> _What is required_
Starting at the first line of the entries, extract each line up to and including the one that contains "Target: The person", but leave out the pictures.

> _Exercise input_

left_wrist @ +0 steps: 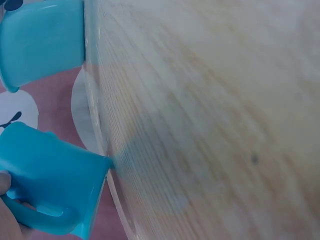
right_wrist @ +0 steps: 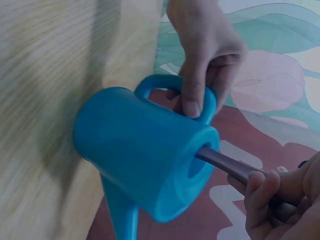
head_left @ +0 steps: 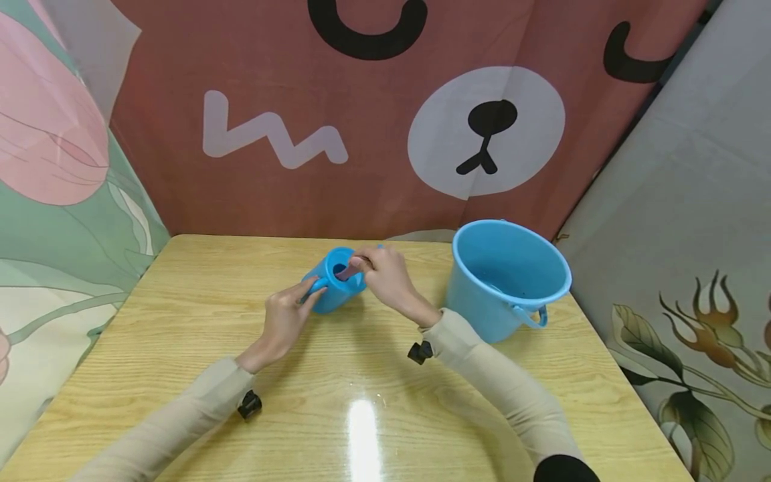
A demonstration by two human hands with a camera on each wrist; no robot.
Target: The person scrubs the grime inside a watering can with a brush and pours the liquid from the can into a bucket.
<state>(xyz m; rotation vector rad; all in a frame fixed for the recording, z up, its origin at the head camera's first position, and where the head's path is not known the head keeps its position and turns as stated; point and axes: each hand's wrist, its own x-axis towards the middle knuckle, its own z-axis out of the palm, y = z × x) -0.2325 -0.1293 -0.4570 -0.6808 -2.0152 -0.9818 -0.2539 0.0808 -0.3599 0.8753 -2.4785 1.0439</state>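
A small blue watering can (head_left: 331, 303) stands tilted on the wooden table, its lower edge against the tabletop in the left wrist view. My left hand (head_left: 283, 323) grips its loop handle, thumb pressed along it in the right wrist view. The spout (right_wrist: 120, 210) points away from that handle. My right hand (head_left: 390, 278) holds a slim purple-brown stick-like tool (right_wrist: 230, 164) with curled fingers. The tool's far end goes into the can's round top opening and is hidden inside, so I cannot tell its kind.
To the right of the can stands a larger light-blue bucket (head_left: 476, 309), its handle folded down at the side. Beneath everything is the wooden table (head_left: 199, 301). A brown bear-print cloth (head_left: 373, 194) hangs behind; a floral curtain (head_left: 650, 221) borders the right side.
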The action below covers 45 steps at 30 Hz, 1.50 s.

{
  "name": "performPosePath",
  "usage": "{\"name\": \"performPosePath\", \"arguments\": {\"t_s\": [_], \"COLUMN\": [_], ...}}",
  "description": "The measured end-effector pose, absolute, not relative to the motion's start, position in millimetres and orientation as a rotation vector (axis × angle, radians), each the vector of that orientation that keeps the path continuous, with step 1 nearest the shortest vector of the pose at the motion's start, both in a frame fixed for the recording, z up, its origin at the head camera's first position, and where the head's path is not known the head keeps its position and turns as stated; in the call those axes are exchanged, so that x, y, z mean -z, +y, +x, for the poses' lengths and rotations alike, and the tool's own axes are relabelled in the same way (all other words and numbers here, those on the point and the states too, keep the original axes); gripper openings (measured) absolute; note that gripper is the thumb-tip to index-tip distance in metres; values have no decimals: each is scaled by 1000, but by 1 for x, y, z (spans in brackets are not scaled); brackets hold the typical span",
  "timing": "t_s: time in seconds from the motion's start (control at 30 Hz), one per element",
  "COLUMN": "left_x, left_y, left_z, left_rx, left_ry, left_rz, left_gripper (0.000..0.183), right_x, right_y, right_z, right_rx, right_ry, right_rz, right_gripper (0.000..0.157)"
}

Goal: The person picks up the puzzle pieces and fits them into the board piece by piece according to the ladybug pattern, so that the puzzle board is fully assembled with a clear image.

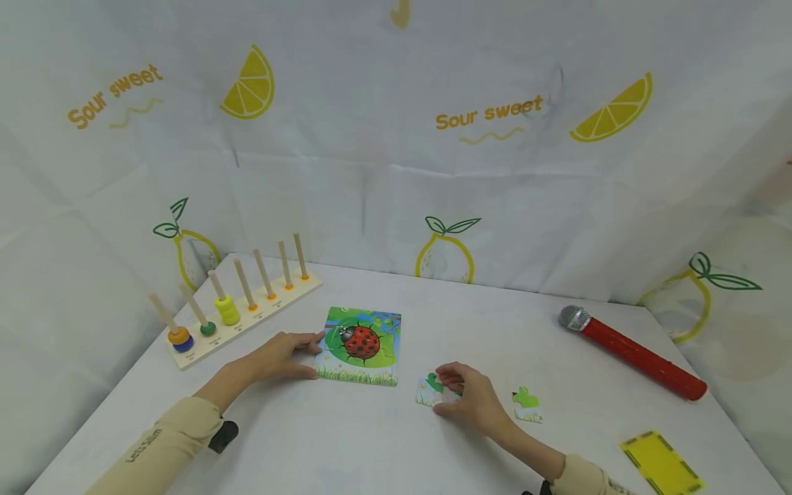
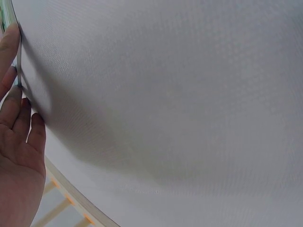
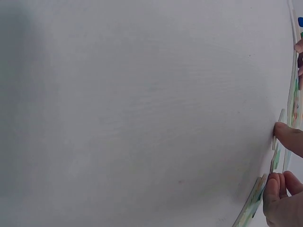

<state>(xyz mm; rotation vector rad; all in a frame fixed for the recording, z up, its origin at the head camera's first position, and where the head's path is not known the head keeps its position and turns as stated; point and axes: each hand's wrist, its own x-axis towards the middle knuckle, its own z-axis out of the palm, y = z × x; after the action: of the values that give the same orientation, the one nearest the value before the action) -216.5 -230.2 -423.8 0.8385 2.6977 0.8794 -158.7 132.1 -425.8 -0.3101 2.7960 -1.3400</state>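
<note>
A square ladybug puzzle (image 1: 359,346) lies flat on the white table. My left hand (image 1: 287,356) rests at its left edge, fingers extended, with fingertips and thumb touching the side. In the left wrist view, the left hand (image 2: 21,142) reaches along the puzzle's edge. My right hand (image 1: 468,397) is over the table right of the puzzle, its curled fingers and thumb pinching a small puzzle piece mostly hidden by the hand. A green and white puzzle piece (image 1: 428,392) lies just left of it. Another piece with a green animal shape (image 1: 526,404) lies to its right.
A wooden peg board (image 1: 247,320) with several pegs and coloured rings stands at the back left. A red microphone (image 1: 643,357) lies at the right. A yellow rectangular card or frame (image 1: 662,462) is at the front right. A lemon-print cloth (image 1: 371,192) hangs behind.
</note>
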Motion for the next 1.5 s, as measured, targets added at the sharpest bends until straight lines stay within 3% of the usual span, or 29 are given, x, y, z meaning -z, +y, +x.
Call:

> _Result for this exercise_
left_wrist @ +0 steps: 
right_wrist @ +0 steps: 
head_left @ +0 steps: 
A demonstration by two human hands with a camera on each wrist; no robot.
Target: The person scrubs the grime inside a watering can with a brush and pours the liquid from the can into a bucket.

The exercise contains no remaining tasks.